= Problem to work on =
Restate the listing below line for line and word for word, without the pictures.
========
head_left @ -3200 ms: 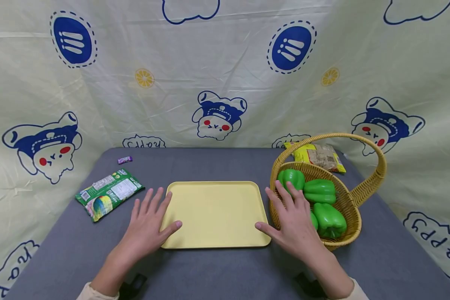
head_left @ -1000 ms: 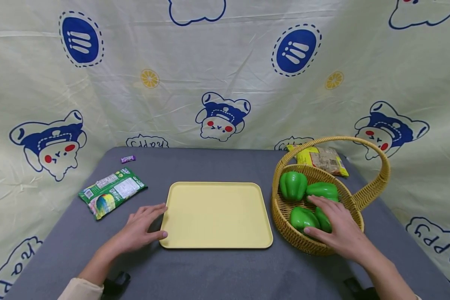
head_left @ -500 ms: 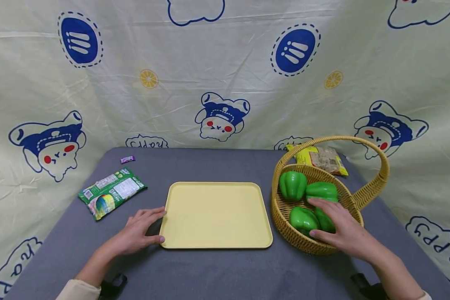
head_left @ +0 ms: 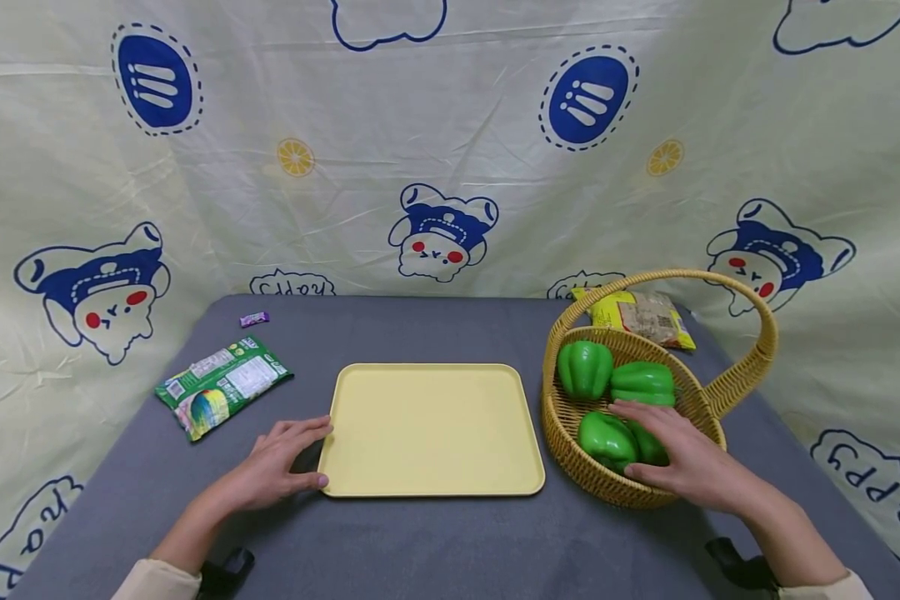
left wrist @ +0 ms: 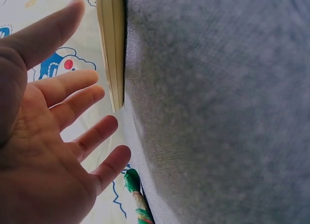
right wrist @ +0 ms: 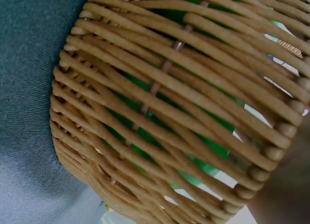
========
= Exercise result =
head_left @ -3200 ms: 
head_left @ -1000 ms: 
head_left @ -500 ms: 
head_left @ +0 ms: 
left wrist @ +0 ms: 
right wrist @ +0 ms: 

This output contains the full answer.